**TASK REQUIREMENTS:** Count up the lines holding "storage" in the material, then reply with only the number.

──────────

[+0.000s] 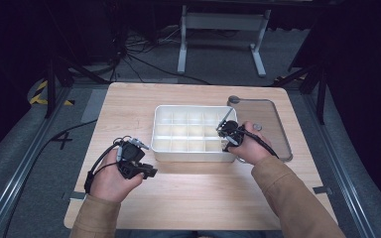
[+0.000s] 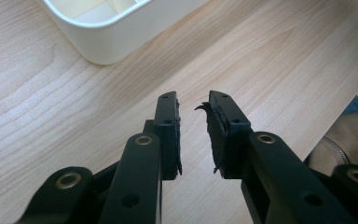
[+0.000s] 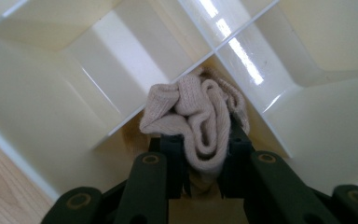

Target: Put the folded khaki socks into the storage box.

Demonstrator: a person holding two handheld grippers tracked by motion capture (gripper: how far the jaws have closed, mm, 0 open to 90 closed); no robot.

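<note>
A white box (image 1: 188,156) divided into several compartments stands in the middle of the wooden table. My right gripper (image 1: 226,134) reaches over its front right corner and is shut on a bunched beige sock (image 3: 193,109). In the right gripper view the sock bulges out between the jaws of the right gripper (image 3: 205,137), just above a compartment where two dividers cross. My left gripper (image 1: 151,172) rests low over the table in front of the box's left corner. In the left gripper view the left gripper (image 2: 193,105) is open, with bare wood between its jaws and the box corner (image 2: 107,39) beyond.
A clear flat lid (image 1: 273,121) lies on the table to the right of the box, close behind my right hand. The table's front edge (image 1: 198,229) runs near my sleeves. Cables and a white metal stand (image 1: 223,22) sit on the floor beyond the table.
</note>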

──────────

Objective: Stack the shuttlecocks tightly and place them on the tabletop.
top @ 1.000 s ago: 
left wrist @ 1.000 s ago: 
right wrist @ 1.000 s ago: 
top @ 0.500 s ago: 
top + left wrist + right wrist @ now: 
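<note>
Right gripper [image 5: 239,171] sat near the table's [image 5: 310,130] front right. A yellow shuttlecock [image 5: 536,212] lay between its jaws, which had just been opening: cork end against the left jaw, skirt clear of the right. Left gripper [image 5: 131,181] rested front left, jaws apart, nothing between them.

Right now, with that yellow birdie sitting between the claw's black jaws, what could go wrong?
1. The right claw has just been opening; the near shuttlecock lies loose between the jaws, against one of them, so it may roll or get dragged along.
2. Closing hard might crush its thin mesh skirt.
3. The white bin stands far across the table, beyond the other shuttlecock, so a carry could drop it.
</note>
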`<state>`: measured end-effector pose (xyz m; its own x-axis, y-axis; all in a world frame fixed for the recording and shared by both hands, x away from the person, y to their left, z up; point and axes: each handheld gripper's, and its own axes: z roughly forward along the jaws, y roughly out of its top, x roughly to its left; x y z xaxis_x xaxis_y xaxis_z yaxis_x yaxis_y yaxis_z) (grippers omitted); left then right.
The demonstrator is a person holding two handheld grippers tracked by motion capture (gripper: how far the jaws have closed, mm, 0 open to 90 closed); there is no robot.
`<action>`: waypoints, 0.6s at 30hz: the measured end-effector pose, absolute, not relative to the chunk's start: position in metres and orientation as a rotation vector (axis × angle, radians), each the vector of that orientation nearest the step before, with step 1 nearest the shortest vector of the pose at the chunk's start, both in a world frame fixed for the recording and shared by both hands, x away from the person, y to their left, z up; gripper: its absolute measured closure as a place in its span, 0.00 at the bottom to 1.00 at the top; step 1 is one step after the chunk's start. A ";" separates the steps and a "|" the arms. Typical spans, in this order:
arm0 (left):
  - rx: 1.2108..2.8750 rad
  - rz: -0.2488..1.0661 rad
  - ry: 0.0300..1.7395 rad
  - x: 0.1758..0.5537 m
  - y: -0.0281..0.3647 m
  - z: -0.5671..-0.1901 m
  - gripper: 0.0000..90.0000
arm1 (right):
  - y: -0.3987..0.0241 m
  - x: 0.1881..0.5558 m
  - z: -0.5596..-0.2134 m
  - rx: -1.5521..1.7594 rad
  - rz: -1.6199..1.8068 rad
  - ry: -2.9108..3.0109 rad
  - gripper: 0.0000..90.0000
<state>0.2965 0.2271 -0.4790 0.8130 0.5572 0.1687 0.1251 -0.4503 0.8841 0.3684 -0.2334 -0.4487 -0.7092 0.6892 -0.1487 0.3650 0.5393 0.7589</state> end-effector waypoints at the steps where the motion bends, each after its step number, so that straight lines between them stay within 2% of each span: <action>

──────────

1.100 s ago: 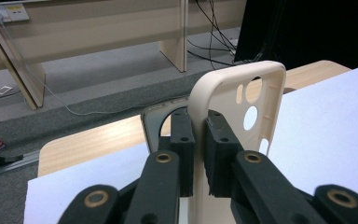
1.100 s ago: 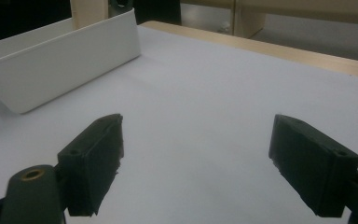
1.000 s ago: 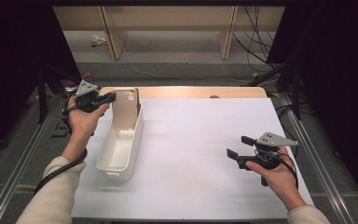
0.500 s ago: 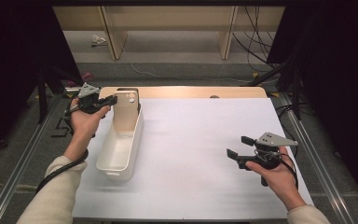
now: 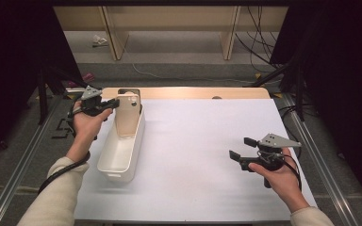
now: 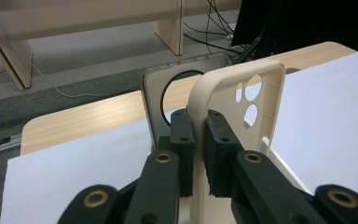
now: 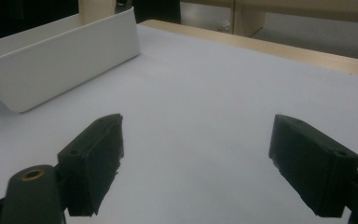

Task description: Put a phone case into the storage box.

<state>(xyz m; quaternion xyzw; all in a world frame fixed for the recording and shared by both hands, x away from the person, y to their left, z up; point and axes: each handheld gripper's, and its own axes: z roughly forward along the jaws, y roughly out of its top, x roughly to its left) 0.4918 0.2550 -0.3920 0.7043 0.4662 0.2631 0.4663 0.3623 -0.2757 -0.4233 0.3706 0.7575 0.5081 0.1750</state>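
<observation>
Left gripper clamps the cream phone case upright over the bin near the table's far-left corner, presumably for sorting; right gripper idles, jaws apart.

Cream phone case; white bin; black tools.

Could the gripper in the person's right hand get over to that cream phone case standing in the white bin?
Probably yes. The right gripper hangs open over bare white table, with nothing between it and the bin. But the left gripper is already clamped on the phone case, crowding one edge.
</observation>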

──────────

**EXERCISE SOLUTION:** 2